## TASK OBJECTIVE
In the records below, the relevant part opens with the line containing "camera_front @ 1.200" and closes with the line containing "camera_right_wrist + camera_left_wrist"; print that part exactly and only, without its pictures.

## GIVEN RECORDS
[Start of Attachment]

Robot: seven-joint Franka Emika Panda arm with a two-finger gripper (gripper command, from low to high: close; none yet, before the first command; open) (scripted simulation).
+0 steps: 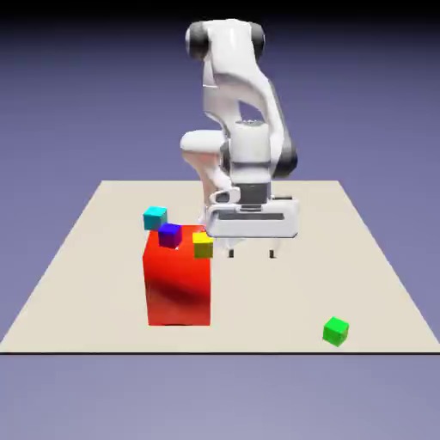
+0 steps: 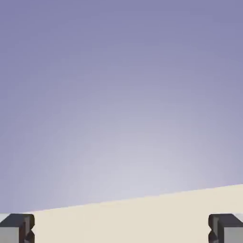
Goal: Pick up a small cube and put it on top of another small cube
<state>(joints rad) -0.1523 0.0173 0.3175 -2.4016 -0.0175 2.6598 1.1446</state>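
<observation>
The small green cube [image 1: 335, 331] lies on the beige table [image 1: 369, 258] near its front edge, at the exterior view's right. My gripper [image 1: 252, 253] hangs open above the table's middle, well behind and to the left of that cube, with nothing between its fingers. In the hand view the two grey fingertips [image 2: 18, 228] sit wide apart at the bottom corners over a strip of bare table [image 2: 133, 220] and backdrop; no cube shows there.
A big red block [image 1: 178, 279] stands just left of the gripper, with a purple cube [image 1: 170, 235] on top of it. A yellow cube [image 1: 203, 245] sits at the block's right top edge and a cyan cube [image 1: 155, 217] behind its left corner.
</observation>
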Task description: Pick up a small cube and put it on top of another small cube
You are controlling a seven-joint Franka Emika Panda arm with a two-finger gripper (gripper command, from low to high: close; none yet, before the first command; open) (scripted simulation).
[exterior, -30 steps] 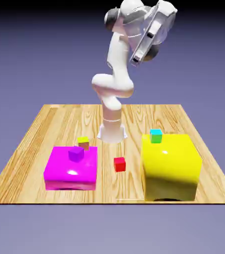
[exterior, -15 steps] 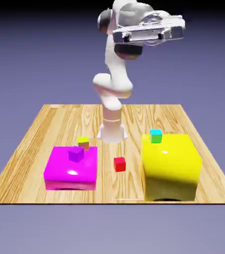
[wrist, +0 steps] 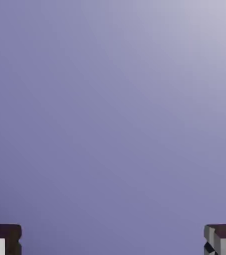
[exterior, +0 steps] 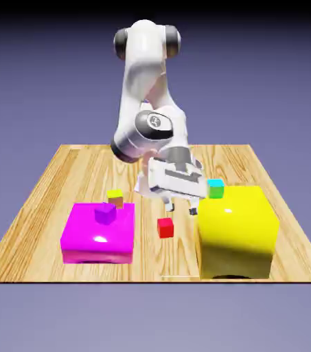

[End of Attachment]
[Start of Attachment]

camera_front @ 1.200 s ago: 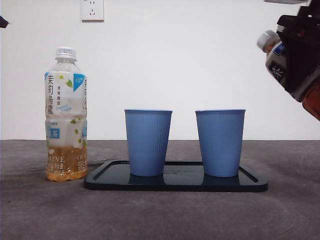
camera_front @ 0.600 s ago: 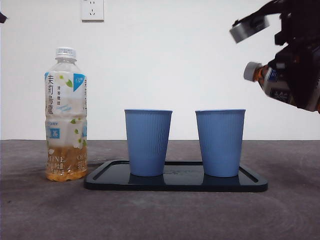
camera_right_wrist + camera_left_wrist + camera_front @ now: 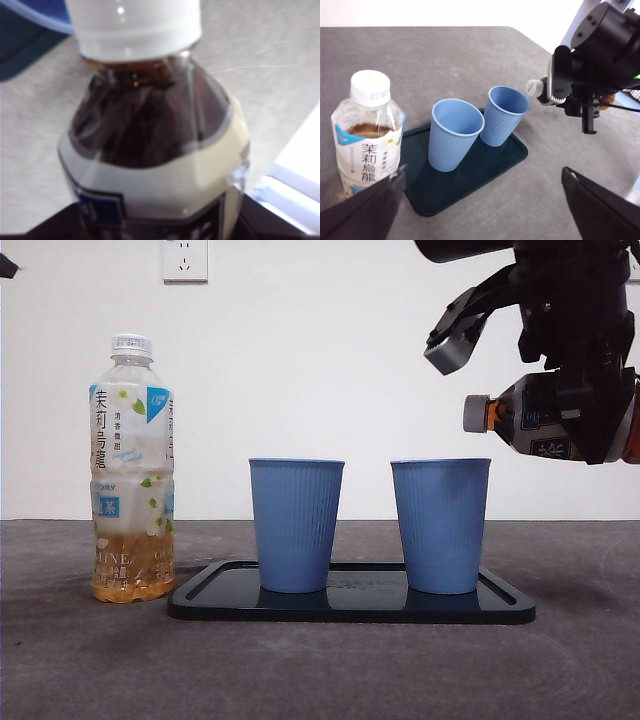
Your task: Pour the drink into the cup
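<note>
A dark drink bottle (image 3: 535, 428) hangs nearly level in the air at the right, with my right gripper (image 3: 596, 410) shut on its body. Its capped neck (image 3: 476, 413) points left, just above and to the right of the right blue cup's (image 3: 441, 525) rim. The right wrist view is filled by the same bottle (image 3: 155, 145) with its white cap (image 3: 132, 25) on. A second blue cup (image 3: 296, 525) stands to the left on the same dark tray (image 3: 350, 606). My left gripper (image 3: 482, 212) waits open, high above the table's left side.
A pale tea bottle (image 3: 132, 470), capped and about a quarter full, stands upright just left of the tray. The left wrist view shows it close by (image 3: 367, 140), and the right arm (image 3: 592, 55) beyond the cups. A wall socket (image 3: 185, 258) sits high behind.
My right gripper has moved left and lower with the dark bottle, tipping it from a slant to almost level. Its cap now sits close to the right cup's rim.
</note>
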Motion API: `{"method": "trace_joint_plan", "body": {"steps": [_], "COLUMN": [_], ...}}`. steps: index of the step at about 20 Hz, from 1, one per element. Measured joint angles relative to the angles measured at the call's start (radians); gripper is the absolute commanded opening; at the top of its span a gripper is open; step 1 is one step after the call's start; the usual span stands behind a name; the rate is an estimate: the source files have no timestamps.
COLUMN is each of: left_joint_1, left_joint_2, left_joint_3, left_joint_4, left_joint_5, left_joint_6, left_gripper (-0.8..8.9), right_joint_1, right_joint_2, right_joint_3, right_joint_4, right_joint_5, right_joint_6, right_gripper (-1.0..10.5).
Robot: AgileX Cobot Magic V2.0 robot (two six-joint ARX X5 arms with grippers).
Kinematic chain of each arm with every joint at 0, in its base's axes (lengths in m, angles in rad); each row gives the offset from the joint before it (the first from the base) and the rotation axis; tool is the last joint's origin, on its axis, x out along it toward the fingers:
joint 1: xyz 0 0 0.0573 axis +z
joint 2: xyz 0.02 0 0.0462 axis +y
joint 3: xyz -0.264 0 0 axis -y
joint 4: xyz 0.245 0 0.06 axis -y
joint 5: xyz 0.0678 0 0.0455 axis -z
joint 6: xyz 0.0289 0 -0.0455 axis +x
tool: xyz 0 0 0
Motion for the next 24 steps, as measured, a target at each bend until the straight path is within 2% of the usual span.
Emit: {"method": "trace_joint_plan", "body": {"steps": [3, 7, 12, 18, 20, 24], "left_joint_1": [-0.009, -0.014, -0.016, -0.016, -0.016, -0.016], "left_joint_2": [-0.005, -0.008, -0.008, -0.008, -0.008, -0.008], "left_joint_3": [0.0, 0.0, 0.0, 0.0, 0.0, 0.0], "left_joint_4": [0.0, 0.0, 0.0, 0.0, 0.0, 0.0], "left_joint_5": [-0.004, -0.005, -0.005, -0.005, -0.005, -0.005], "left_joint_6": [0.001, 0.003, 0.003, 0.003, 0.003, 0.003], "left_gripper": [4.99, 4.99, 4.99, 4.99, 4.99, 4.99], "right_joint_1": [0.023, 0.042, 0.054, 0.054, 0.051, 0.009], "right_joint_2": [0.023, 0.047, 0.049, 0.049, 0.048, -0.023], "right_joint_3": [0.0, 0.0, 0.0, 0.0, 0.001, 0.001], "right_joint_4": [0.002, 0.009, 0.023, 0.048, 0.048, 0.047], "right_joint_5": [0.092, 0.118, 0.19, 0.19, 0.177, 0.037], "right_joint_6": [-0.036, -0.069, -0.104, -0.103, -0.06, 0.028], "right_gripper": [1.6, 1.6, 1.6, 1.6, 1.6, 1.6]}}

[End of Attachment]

## RESPONSE TO THE EXERCISE
camera_front @ 1.200 s ago: 
camera_front @ 0.600 s ago: 
camera_right_wrist + camera_left_wrist + camera_front @ now: 

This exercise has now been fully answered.